District Court Dismisses “Failure to Warn” Claim Against Pharmaceutical Company

The United States District Court for the Middle District of Pennsylvania recently dismissed a “failure to warn” case against a drug manufacturer, holding that the manufacturer was not required to provide physicians with detailed instructions about the monitoring of signs and symptoms that were related to the drug’s potential side effects. 

The underlying case, Bergstresser v. Bristol-Myers Squibb Co., No. 12-1464 (M.D. Pa. 2013), involved a patient who was prescribed Abilify by his psychiatrist for ongoing depression.  After his psychiatrist increased the dosage, the patient developed a neurological disorder known as dystonia, which is characterized by symptoms of involuntary muscle contractions and abnormal posturing. 
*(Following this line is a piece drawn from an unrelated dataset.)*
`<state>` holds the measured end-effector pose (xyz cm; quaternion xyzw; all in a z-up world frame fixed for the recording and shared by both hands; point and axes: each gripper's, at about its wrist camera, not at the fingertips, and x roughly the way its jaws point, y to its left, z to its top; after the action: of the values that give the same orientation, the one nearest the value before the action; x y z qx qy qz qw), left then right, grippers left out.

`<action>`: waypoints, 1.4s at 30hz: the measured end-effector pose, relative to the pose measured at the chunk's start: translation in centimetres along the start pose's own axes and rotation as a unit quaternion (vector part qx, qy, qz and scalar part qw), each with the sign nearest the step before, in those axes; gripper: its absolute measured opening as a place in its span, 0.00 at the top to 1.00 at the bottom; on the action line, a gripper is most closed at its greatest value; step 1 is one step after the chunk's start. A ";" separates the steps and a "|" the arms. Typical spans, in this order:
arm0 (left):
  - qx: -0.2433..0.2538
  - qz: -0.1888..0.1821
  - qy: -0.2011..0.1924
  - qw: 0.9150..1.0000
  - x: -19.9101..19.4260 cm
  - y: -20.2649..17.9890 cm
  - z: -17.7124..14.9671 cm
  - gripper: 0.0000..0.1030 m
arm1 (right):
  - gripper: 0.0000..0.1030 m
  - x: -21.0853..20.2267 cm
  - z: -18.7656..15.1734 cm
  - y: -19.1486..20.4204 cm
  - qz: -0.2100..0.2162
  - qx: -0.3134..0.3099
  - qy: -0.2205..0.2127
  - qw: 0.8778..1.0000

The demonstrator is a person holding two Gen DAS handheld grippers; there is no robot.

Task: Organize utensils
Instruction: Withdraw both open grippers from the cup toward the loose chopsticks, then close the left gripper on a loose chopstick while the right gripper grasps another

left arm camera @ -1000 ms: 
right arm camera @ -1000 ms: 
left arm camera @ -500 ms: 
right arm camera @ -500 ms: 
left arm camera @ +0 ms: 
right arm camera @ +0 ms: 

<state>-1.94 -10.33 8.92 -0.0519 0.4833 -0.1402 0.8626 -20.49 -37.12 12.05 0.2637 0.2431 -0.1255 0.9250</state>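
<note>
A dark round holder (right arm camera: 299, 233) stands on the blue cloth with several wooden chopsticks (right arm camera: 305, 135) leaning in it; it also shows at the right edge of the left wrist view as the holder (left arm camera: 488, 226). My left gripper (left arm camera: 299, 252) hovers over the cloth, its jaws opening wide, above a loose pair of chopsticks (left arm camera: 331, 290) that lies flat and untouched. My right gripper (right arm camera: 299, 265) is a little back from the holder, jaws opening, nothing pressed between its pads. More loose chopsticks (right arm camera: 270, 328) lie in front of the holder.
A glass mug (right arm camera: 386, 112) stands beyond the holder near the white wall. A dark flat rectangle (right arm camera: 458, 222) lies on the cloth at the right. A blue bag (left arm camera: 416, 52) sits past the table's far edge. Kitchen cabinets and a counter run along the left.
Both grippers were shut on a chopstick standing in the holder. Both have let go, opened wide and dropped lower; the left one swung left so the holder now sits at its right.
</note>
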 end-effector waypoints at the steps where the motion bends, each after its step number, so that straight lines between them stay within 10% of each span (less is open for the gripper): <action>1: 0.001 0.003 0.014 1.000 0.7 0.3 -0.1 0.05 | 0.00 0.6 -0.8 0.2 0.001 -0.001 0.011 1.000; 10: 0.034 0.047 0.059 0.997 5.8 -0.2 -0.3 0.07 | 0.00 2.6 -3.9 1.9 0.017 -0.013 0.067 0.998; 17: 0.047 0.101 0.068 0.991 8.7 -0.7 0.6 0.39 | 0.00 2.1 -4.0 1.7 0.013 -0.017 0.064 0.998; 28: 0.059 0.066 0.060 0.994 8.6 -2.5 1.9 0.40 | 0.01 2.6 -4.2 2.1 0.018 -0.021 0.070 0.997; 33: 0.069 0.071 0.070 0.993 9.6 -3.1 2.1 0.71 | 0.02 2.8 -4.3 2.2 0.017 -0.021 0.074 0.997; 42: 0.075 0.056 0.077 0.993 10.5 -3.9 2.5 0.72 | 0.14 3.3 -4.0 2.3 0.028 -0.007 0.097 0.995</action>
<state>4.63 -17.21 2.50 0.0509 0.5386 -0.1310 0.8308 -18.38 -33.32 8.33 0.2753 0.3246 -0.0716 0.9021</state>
In May 2013, the patient filed suit against Abilify’s manufacturer, Bristol-Myers Squibb Co.  The complaint alleged that the label for the drug was deficient, as it failed to provide instructions to physicians on how to monitor for signs and symptoms of dystonia.  The plaintiff also claimed that the label failed to provide directions to physicians on how to properly increase or decrease a patient’s dose of Abilify, so that the development of dystonic symptoms could be avoided. 

Counsel for Bristol-Myers Squibb filed a motion to dismiss plaintiff’s claim, which was subsequently granted by the court.  In its opinion, the court found that the label for Abilify actually did “identify the contraction of dystonia as a possible reaction to taking Abilify.”  However, because this condition was listed only as a potential “adverse reaction,” the court held that the label was not required to include instructions pertaining to the monitoring of dystonic side effects.  Rather, with regard to patient monitoring, the court stated that only the “most clinically significant information” had be included in the label.  
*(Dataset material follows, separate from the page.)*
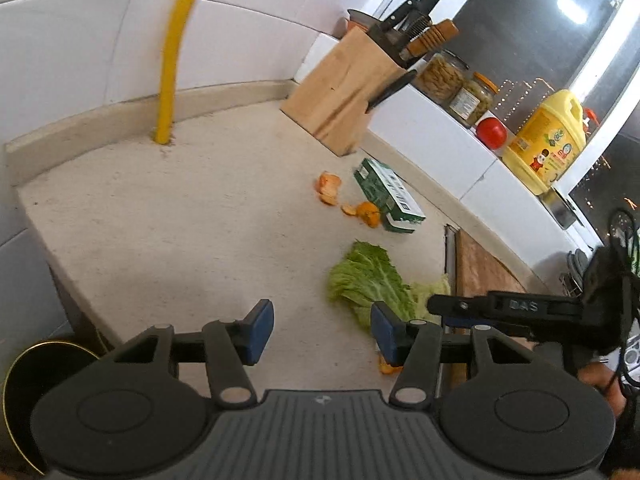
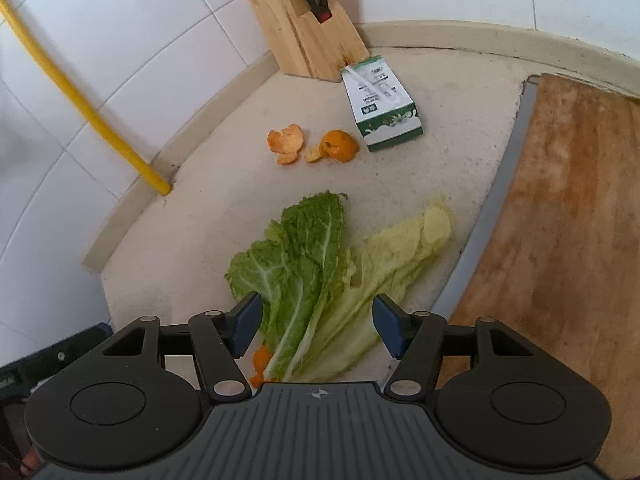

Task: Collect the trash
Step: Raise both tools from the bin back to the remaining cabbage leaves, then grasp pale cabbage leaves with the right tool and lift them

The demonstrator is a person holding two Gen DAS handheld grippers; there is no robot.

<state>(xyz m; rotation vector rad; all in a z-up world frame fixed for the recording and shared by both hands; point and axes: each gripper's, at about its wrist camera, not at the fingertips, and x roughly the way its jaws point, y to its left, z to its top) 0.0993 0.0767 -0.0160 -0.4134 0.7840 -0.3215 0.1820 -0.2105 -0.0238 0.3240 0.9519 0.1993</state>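
Cabbage leaves (image 2: 304,276) flat on counter; orange peels (image 2: 286,144) beyond; milk carton (image 2: 380,104) on side.

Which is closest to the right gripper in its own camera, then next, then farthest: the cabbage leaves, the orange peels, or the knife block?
1. Cabbage leaves, lying between the right gripper fingers.
2. Orange peels, mid-counter.
3. Knife block, against the back wall.

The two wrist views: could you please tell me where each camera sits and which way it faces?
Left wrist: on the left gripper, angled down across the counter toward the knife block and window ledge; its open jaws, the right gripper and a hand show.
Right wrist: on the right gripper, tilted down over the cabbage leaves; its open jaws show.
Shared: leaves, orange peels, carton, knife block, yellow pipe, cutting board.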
In support of its holding, the court also relied on the doctrine of the learned intermediary, noting that a drug manufacturer’s duty to the consumer may be discharged if the manufacturer provides a proper warning to the consumer’s physician.  Recognizing that “judgments as to specific monitoring are better left to the physicians’ discretion,” the court thereby concluded that the manufacturer was not required to provide such detailed information as alleged by plaintiff.  According to the court, to do so would essentially supplant the medical judgment of the physician, who the court deemed to be “in the best position to monitor and treat [his or her] patient.”    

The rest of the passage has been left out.